Выслушаю? Я отодвинул телефон на край кровати, он вызывал отвращение. Зачем кому-то слушать то, что случилось с кем-то другим, абсолютно ему неизвестным? Ради денег, конечно. Отвратительно. Опять деньги. Все покупается, все, кроме…
Я сижу в своей комнате. Внизу, на улице бурлит жизнь. Я должен встать, должен выйти туда, к людям, уговариваю я себя. Но не встаю. Кручу в пальцах визитку и думаю, с чего начать. Какая фраза будет первой. Важно правильно начать. Слова имеют значение.
Жизнь на бумаге
Он был из тех мужчин, что выходят из дому за газетой и не возвращаются. Я долгое время не знал почему. Теперь понял. Потому что он должен был встретить ее. Сейчас он готов вернуться. Вместе с ней. Только она с ним ехать не захотела. Нет, она сказала по-другому. Хочу, но не могу. Он ее не понял. Если сильно захотеть, способ найдется. И подумал, что она просто не разобрала, что он сказал. Хотя он говорил медленно, простыми фразами. И обещал купить ей билет, платья, туфли, такие же как на фотографиях, вырезанных из журналов. Но она не согласилась.

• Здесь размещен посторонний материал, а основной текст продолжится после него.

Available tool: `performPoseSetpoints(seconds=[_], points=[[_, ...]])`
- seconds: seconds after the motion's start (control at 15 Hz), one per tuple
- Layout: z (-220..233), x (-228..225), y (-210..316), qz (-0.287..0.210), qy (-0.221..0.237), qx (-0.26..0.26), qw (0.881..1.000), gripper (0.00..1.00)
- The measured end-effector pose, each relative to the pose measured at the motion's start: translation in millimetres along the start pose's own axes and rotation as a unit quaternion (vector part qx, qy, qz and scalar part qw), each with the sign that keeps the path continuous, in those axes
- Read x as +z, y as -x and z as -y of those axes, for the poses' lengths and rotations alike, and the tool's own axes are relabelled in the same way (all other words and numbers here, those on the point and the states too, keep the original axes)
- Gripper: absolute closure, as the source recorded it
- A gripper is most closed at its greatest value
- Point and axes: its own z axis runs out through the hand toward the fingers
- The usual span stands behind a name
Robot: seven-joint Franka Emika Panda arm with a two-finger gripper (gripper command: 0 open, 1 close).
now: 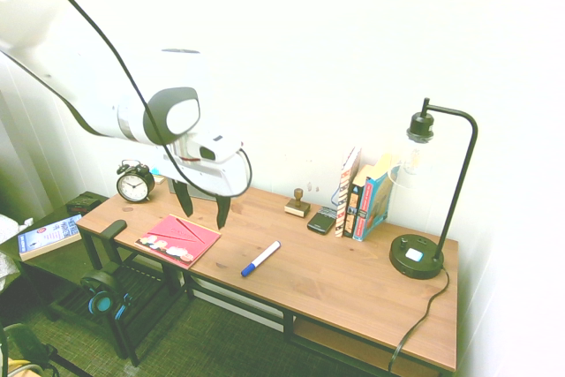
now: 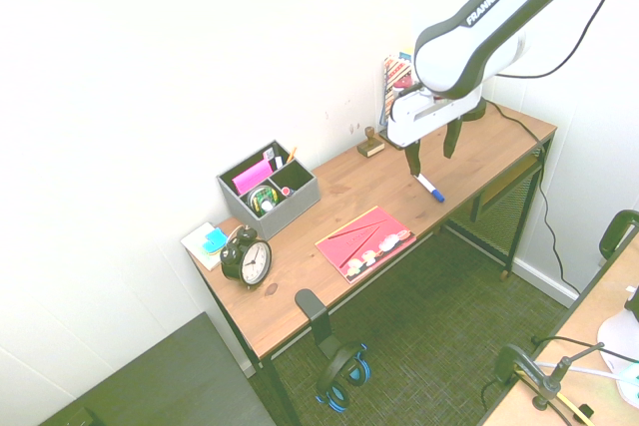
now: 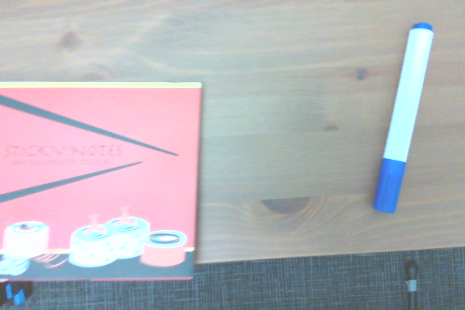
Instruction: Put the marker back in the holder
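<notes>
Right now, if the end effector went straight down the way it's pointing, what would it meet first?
Probably bare wood of the desk. The open end effector points down over the gap between the red sticky-notes booklet and the marker. Depth is unclear, so it might clip the marker or the booklet's edge.

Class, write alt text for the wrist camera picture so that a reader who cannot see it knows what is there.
A white marker with a blue cap lies on a wooden desk near its edge, seen from straight above. Beside it, apart from it, lies a red sticky-notes booklet printed with tape rolls. Dark carpet shows beyond the desk edge.
</notes>
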Motion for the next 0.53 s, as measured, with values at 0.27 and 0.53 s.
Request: performPoseSetpoints(seconds=[0.27,0.53], points=[[-15.7,61.2,-24.6,-0.006,-0.004,0.016,1.0,0.0],[-19.1,104.7,-47.1,0.001,-0.001,0.024,1.0,1.0]])
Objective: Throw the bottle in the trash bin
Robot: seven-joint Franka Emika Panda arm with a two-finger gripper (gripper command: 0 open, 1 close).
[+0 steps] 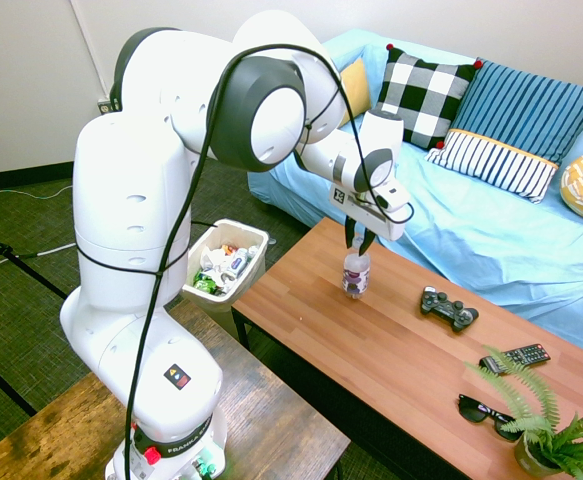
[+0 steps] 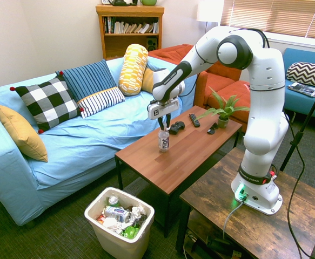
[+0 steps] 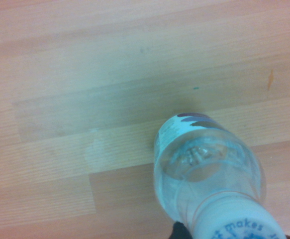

Однажды вечером, когда тропический дождь быстро превратил улицы в грязное месиво, так, что они не могли выйти поужинать, она сказала ему, что ее просто не существует. Как не существует? — спросил он. Конечно, ты существуешь, а иначе кого же я все эти ночи чувствую рядом. Рядом с тобой существую, а на бумаге нет, сказала она, у меня нет паспорта, я не могу уехать. Нет, так сделаем, сказал он, я все устрою, и мы уедем. Она покачала головой. Не получится, у меня даже свидетельства о рождении нет, отец и мама меня не зарегистрировали, у нас в деревне никто этого не делал, это не имело значения, кто же мог предположить, что я уеду. А теперь, когда родителей больше нет и нашей деревни, где все меня знали, тоже нет, слишком поздно оформлять документы, здесь, в городе, меня знаешь только ты и то под другим именем, свое настоящее я изменила, чтобы наши деревенские не узнали и не было повода для сплетен. Но вообще, какое все это имеет значение, сказала она и посмотрела в его удивленные глаза. Мы здесь, мы вместе, мы живы, чего же еще желать? И правда, живы, спасибо тебе, бумага, подумал он и нащупал в кармане пачку банкнот, уже зная, что билет домой он опять не купит. В киоске его, как всегда, ждали газеты.